The NN can be a deep neural network (DNN), convolutional neural network (CNN), recurrent neural network (RNN), or other NN variations. Deep multi-layer neural networks or deep neural networks (DNN) correspond to neural networks having many levels of interconnected nodes allowing them to compactly represent highly non-linear and highly-varying functions. Nevertheless, the computational complexity for DNN grows rapidly along with the number of nodes associated with the large number of layers.
The CNN is a class of feed-forward artificial neural networks that is most commonly used for analysing visual imagery. A recurrent neural network (RNN) is a class of artificial neural network where connections between nodes form a directed graph along a sequence. Unlike feedforward neural networks, RNNs can use their internal state (memory) to process sequences of inputs. The RNN may have loops in them so as to allow information to persist. The RNN allows operating over sequences of vectors, such as sequences in the input, the output, or both.
The High Efficiency Video Coding (HEVC) standard is developed under the joint video project of the ITU-T Video Coding Experts Group (VCEG) and the ISO/IEC Moving Picture Experts Group (MPEG) standardization organizations, and is especially with partnership known as the Joint Collaborative Team on Video Coding (JCT-VC).
In HEVC, one slice is partitioned into multiple coding tree units (CTU). The CTU is further partitioned into multiple coding units (CUs) to adapt to various local characteristics. HEVC supports multiple Intra prediction modes and for Intra coded CU, the selected Intra prediction mode is signalled. In addition to the concept of coding unit, the concept of prediction unit (PU) is also introduced in HEVC. Once the splitting of CU hierarchical tree is done, each leaf CU is further split into one or more prediction units (PUs) according to prediction type and PU partition. After prediction, the residues associated with the CU are partitioned into transform blocks, named transform units (TUs) for the transform process.
During the development of the HEVC standard, another in-loop filter, called Adaptive Loop Filter (ALF), is also disclosed, but not adopted into the main standard. The ALF can be used to further improve the video quality. For example, ALF 210 can be used after SAO 132 and the output from ALF 210 is stored in the Frame Buffer 140 as shown in
Among different image restoration or processing methods, neural network based method, such as deep neural network (DNN) or convolution neural network (CNN), is a promising method in the recent years. It has been applied to various image processing applications such as image de-noising, image super-resolution, etc., and it has been proved that DNN or CNN can achieve a better performance compared to traditional image processing methods. Therefore, in the following, we propose to utilize CNN as one image restoration method in one video coding system to improve the subjective quality or coding efficiency. It is desirable to utilize NN as an image restoration method in a video coding system to improve the subjective quality or coding efficiency for emerging new video coding standards such as High Efficiency Video Coding (HEVC). In addition, NN requires considerable computing complexity. It is also desirable to reduce the computational complexity of NN.

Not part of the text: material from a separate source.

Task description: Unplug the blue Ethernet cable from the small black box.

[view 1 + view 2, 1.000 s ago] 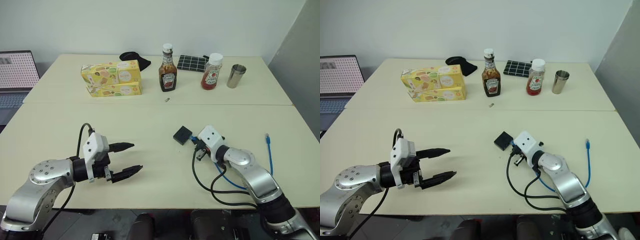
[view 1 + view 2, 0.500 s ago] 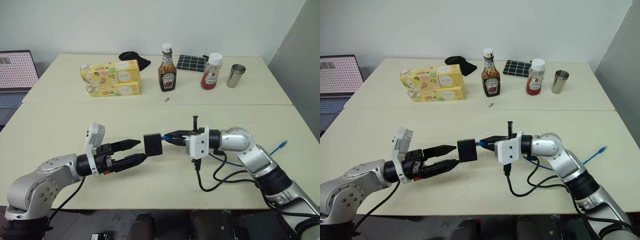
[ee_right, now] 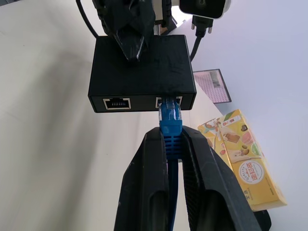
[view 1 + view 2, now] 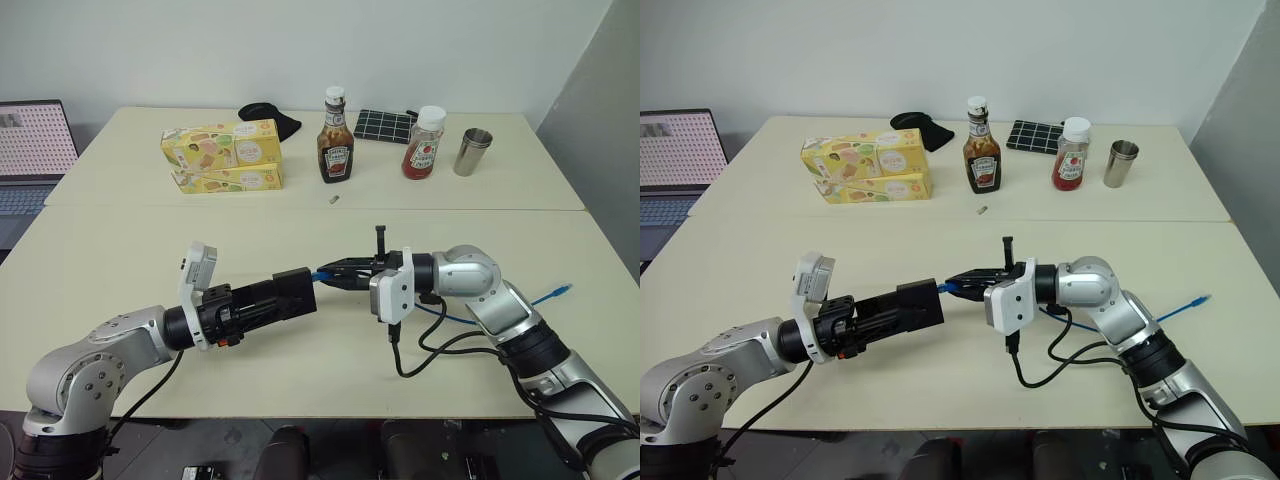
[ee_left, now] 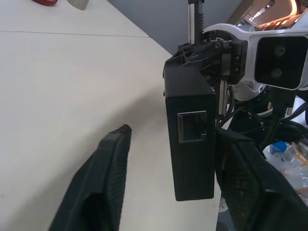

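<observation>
Right jaws clamping blue Ethernet cable [image 3: 170, 126] beside small black box [image 3: 142, 72].

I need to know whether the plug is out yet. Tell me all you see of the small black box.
The small black box is flat, matte black, with two ports on one edge. It is held in the air above the table, between both claws. The left claw grips it; the blue Ethernet cable, pinched by the right claw, is still plugged into one port.

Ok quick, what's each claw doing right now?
Left claw: closed around the small black box, holding it up.
Right claw: shut on the blue Ethernet cable right behind its plug, which is plugged into the box.
</observation>
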You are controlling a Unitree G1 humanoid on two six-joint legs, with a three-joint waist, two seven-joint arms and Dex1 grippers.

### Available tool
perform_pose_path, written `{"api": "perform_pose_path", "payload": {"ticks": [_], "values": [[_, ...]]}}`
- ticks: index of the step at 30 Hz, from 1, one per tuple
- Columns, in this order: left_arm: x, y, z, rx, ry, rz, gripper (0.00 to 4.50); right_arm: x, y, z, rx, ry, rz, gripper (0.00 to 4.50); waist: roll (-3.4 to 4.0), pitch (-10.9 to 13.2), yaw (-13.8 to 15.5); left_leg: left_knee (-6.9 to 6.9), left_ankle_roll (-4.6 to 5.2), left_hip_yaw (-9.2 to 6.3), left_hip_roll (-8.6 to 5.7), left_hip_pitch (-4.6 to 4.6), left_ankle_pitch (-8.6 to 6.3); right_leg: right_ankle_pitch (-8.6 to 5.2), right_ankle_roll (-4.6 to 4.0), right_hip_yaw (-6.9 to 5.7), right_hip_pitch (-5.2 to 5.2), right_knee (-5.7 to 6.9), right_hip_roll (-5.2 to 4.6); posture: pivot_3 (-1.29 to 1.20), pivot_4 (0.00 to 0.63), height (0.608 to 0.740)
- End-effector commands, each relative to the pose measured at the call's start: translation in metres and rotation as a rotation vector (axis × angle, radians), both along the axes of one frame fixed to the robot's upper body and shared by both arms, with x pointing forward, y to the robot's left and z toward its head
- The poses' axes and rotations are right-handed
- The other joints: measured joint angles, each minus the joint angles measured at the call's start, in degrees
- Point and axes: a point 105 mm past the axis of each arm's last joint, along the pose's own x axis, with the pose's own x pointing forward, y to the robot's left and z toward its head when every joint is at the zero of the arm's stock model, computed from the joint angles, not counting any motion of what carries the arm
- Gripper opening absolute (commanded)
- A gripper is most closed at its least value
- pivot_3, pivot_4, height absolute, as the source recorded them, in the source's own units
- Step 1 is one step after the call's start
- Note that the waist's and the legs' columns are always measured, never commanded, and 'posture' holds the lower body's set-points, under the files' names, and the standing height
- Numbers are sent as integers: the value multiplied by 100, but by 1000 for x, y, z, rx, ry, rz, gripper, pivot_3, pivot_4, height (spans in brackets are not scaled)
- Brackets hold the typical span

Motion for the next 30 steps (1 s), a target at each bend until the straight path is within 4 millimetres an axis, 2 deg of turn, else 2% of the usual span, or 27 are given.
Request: {"api": "perform_pose_path", "payload": {"ticks": [1, 6, 11, 13, 14, 19, 21, 23, 26, 30], "values": [[-1, -3, 6, -16, -22, -23, 1745, -3, 2, 16, 40, -76, 28, 119, 0, 0, 0, 0, 0, 0, 0, 0, 0, 0, 0, 0, 0, 0, 0, 0, 150, 740], [-3, -2, 1, 8, -12, -32, 794, -3, 3, 14, 35, -94, 40, 119, 0, 0, 0, 0, 0, 0, -2, 0, 0, 0, 0, 0, 0, 0, 0, 0, 150, 740], [-2, 2, -3, 27, -8, -23, 782, -5, 3, 7, -15, -148, 65, 118, 0, 0, 0, 0, 0, 0, -2, 0, 0, 0, 0, 0, 0, 0, 0, 0, 150, 740], [-2, 2, -3, 31, -8, -25, 782, -5, 2, 6, -26, -157, 67, 821, 0, 0, 0, 0, 0, 2, -3, 0, 0, 0, 0, 0, 0, 0, 0, 0, 150, 740], [-2, 3, -3, 32, -8, -26, 782, -4, 2, 5, -30, -154, 67, 937, 0, 0, 0, 0, 0, 1, -3, 0, 0, 0, 0, 0, 0, 0, 0, 0, 150, 740], [0, 5, -6, 55, -13, -37, 782, -7, -6, 7, -55, -82, 63, 2140, 0, 0, 0, 0, 0, 1, -2, 0, 0, 0, 0, 0, 0, 0, 0, 0, 150, 740], [1, 6, -9, 71, -19, -52, 781, -9, -13, 9, -64, 12, 51, 2580, 1, 0, 2, 0, 0, 0, -1, 0, 0, 0, 0, 0, 0, 0, 0, 0, 150, 740], [3, 5, -11, 86, -45, -74, 781, -13, -19, 15, -41, 179, 26, 3004, 1, 1, 8, 0, 0, -2, 0, -1, 0, 0, 0, 0, 1, -1, -1, 0, 150, 740], [4, 1, -13, 99, -98, -133, 781, -22, -25, 23, -5, 496, -4, 3083, 3, 2, 18, 0, 1, -12, 1, -5, 0, 0, -1, 0, 1, -3, -6, 0, 150, 740], [4, -2, -10, 101, -169, -209, 781, -33, -22, 32, 73, 872, -10, 3083, 5, 3, 16, -2, 1, -25, 4, -6, 0, 0, -1, 3, 0, -3, -7, 0, 150, 740]]}}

A method and apparatus of signal processing using a grouped neural network (NN) process, where the neural network process comprises one or more layers of NN process, are disclosed. According to this method, a plurality of input signals for a current layer of NN process are taken as multiple input groups comprising a first input group and a second input group for the current layer of NN process. The neural network process for the current layer of NN process is taken as multiple NN processes comprising a first NN process and a second NN process for the current layer of NN process. The first NN process and the second NN process are applied to the first input group and the second input group to generate a first output group and a second output group for the current layer of NN process respectively. An output group comprising the first output group and the second output group is provided as the output for the current layer of NN process.
An initial plurality of input signals provided to an initial layer of the neural network process may correspond to a target video signal in a path of video signal processing flow in a video encoder or video decoder. For example, the target video signal may correspond to a processed signal outputted from Reconstruction (REC), De-blocking Filter (DF), Sample Adaptive Offset (SAO) or Adaptive Loop Filter (ALF).

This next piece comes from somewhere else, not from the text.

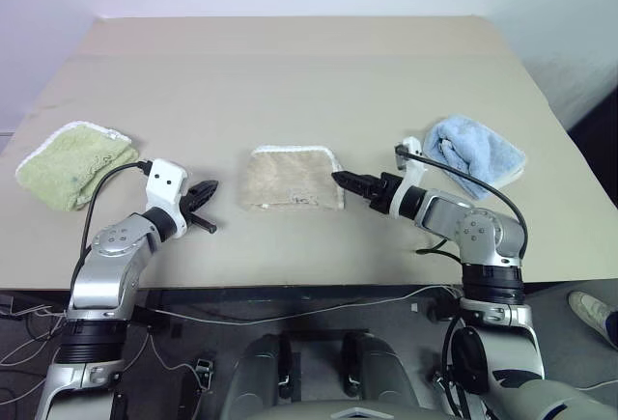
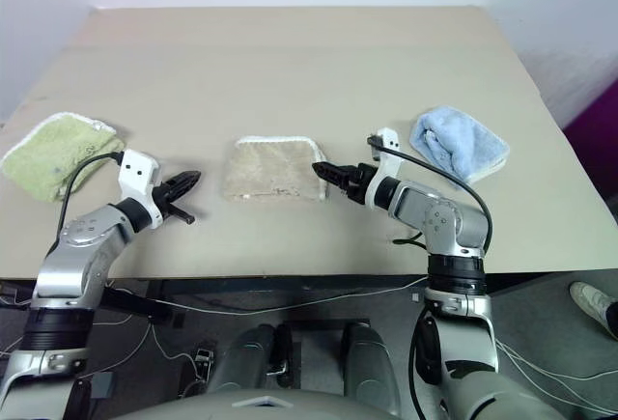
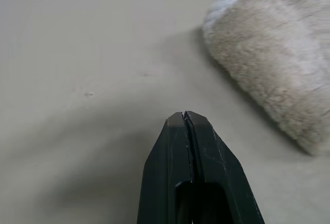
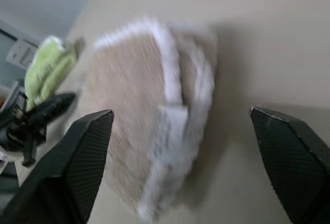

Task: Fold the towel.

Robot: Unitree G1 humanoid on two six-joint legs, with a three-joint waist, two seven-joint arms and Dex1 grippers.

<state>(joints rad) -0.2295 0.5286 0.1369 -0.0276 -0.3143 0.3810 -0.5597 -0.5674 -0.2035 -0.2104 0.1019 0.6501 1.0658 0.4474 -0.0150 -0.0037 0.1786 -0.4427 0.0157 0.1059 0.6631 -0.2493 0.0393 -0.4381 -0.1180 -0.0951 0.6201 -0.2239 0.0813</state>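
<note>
The left gripper (image 1: 205, 194) is pinched shut on nothing, and the right gripper (image 4: 180, 126) is spread wide, empty. Between the 2, the folded towel (image 1: 293, 180) lies on the table (image 1: 290, 82), touching neither.

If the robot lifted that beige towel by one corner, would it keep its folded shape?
Probably not. The beige towel looks like soft, thin terry lying in loose layers, so it would likely droop and unfold. It seems light, and pushed, it would probably bunch rather than slide.
</note>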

The method may further comprise taking the neural network process as multiple NN processes for a next layer of NN process including a first NN process and a second NN process for the next layer of NN process; and providing the first output group and the second output group for the current layer of NN process as a first input group and a second input group for the next layer of NN process to the first NN process and the second NN process for the next layer of NN process respectively without mixing the first output group and the second output group for the current layer of NN process. In another embodiment, the first output group and the second output group for the current layer of NN process can be mixed. In yet another embodiment, for at least one layer of NN process, a plurality of input signals for said at least one layer of NN process are processed by said at least one layer of NN process as a non-partitioned network without taking said at least one layer of NN process as multiple NN processes.

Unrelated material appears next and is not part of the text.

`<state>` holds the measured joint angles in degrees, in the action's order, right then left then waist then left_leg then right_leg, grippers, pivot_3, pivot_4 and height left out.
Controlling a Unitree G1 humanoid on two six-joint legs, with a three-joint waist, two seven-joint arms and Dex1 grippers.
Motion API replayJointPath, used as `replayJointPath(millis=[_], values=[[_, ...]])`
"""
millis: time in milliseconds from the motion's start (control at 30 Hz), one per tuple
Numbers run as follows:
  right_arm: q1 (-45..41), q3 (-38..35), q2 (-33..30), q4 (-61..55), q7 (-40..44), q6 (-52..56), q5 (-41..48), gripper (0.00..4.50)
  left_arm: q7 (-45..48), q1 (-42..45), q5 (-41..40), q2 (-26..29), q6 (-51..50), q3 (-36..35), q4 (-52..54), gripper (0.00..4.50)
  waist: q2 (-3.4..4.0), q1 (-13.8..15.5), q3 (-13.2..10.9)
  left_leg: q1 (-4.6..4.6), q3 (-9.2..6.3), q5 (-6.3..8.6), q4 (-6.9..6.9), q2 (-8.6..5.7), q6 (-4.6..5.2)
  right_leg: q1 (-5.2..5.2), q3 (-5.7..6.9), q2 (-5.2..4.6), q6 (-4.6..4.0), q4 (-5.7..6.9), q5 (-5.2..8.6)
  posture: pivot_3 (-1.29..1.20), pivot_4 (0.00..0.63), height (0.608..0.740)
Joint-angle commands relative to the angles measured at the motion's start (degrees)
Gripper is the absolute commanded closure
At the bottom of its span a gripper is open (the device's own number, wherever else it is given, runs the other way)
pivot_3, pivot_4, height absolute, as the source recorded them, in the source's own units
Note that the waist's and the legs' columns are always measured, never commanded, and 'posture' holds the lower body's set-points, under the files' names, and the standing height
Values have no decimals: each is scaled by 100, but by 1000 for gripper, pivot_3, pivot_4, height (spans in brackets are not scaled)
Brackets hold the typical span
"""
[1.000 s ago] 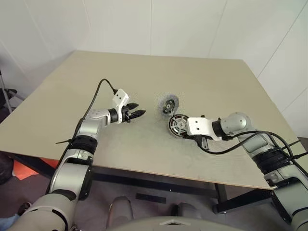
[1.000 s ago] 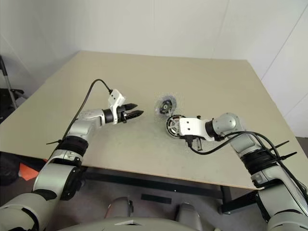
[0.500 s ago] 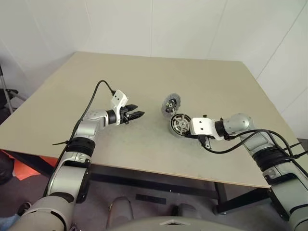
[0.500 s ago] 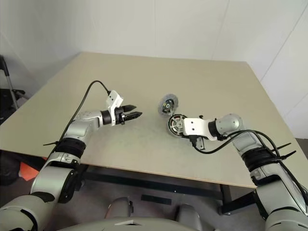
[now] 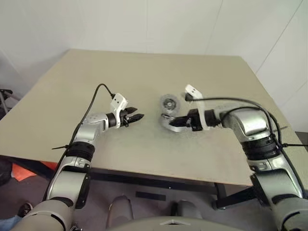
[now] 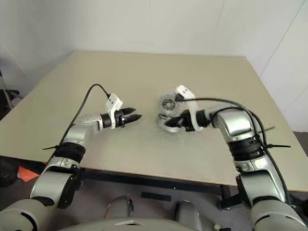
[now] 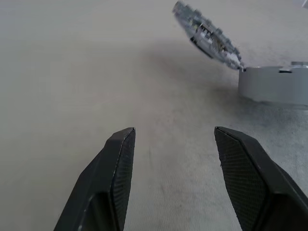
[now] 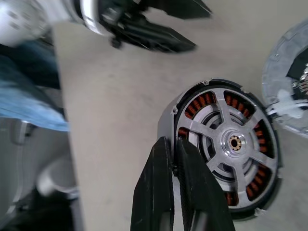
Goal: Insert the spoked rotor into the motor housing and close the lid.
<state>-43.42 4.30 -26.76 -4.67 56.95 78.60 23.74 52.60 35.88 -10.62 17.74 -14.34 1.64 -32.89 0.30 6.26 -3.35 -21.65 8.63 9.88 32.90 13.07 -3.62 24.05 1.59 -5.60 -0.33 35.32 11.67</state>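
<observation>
Desk (image 5: 96,67), pale beige, bare apart from the parts, white walls behind. Housing (image 8: 226,149) near the front edge, right of centre, spoked rotor (image 8: 233,142) seated inside. Lid (image 5: 169,102) tilted just behind it. Right gripper (image 8: 174,166) clenched at the housing rim. Left gripper (image 7: 173,144) spread, empty, well apart toward the left edge.

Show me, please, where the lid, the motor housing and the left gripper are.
lid (image 5: 169,102): left eye view, ribbed face.
motor housing (image 8: 230,144): right wrist view, silver hub.
left gripper (image 7: 174,144): left wrist view, gap between open fingertips.
</observation>
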Motion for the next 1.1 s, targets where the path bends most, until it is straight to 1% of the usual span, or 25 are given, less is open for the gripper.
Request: replayJointPath(millis=[33, 100, 200, 333, 433, 500, 600, 667, 767, 900, 967, 1000, 1067, 1100], values=[[-547, -1017, 567, 254, -797, 1325, 226, 4475, -37, -103, -109, 63, -91, -70, 377, 1728, -1, 25, 0, -9, 0, 2, 3, 7, -3, 8, 0, 8, -10, 0, 6, 0, 0, 740], [-657, -1175, 748, 519, -1176, 1390, 212, 4475, -54, -164, -123, 78, -141, -64, 479, 1728, -3, 89, 2, -15, 2, 15, 5, 22, -22, 11, 1, 22, -15, -10, 9, 0, 0, 740], [-653, -1156, 865, 716, -1566, 1336, 59, 4475, -91, -276, -151, 129, -246, -75, 661, 1728, -1, 150, 0, -14, 5, 36, 4, 43, -57, 11, 4, 27, -16, -13, 10, 0, 0, 740], [-588, -1135, 908, 762, -1818, 1174, 144, 4475, -129, -398, -184, 201, -373, -95, 859, 1728, 0, 147, 0, -2, 5, 20, 4, 52, -88, 11, 2, 33, -14, -4, 10, 0, 0, 740], [-417, -907, 834, 626, -1881, 870, 166, 4475, -135, -453, -195, 248, -438, -99, 954, 1728, 0, 138, 0, 23, 6, 6, 2, 54, -111, -1, -3, 34, -13, 10, 10, 0, 0, 740], [-259, -575, 634, 475, -1784, 420, 114, 4475, -136, -425, -199, 259, -469, -96, 954, 1728, 0, 138, 0, 45, 6, -6, -5, 54, -130, -10, -7, 35, -12, 22, 11, 0, 0, 740], [-27, -131, 223, 103, -1315, -393, 154, 4475, -123, -345, -201, 260, -496, -79, 911, 1728, 0, 147, -1, 52, 5, -13, -7, 54, -141, -14, -9, 35, -12, 30, 10, 0, 0, 740], [213, 287, -277, -407, -707, -1275, 92, 4475, -83, -292, -216, 253, -517, -62, 878, 1728, 0, 170, -1, 50, 5, -13, -6, 54, -141, -15, -9, 35, -12, 31, 10, 0, 0, 740], [497, 600, -860, -968, 59, -2625, -46, 4475, -40, -212, -223, 256, -527, -47, 803, 1728, -1, 213, -1, 49, 5, -10, -6, 55, -136, -16, -10, 37, -11, 25, 10, 0, 0, 740], [715, 863, -1408, -1307, 834, -3818, -215, 4475, 38, -99, -220, 255, -532, -21, 680, 1728, -1, 215, 0, 51, 5, -8, -4, 59, -132, -15, -10, 44, -12, 28, 11, 0, 0, 740], [883, 1020, -1828, -1492, 1504, -4391, -253, 4475, 84, -51, -224, 254, -540, -8, 634, 1728, -1, 228, 0, 51, 5, -7, 2, 59, -130, -17, -11, 43, -12, 31, 11, 0, 0, 740], [994, 1132, -2081, -1580, 1846, -4753, -353, 4475, 94, -31, -219, 254, -531, -6, 606, 1728, -1, 232, 0, 52, 5, -5, 7, 58, -126, -20, -12, 42, -12, 31, 11, 0, 0, 740], [1092, 1386, -2387, -1552, 2166, -5320, -690, 4475, 100, 12, -205, 252, -499, -8, 533, 1728, -1, 239, 0, 54, 5, 2, 13, 59, -113, -30, -12, 40, -13, 30, 11, 0, 0, 740], [1086, 1510, -2459, -1478, 2249, -5550, -860, 4317, 102, 32, -199, 250, -482, -9, 501, 1728, -1, 237, 0, 57, 5, 5, 17, 59, -109, -33, -12, 40, -13, 30, 11, 0, 0, 740]])
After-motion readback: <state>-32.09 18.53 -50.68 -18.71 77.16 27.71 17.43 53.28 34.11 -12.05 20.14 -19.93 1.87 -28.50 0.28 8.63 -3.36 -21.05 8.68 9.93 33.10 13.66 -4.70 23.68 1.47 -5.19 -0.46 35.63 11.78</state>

A method and apparatus for signalling a parameter set associated with neural network (NN) signal processing are disclosed. According to this method, the parameter set associated with a current layer of the neural network process are mapped using at least two code types by mapping a first portion of the parameter set associated with the current layer of the neural network process using a first code, and mapping a second portion of the parameter set associated with the current layer of the neural network process using a second code. The current layer of the neural network process is applied to input signals of the current layer of the neural network process using the parameter set associated with the current layer of the neural network process comprising the first portion of the parameter set associated with the current layer of the neural network process and the second portion of the parameter set associated with the current layer of the neural network process.
The system using this method may correspond to a video encoder or a video decoder. In this case, initial input signals provided to an initial layer of the neural network process may correspond to a target video signal in a path of video signal processing flow in the video encoder or the video decoder. When the initial input signals correspond to in-loop filtering signals, the parameter set is signalled in a sequence level, picture-level or slice level. When the initial input signals correspond to post-loop filtering signals, the parameter set is signalled as supplement enhancement information (SEI) message. The target video signal may correspond to a processed signal outputted from Reconstruction (REC), De-blocking Filter (DF), Sample Adaptive Offset (SAO) or Adaptive Loop Filter (ALF).
When the system corresponds to a video encoder, said mapping a parameter set associated with the current layer of the neural network process may correspond to encoding the parameter set associated with the current layer of the neural network process into coded data using the first code and the second code. When the system corresponds to a video decoder, said mapping a parameter set associated with the current layer of the neural network process may correspond to decoding the parameter set associated with the current layer of the neural network process from coded data using the first code and the second code.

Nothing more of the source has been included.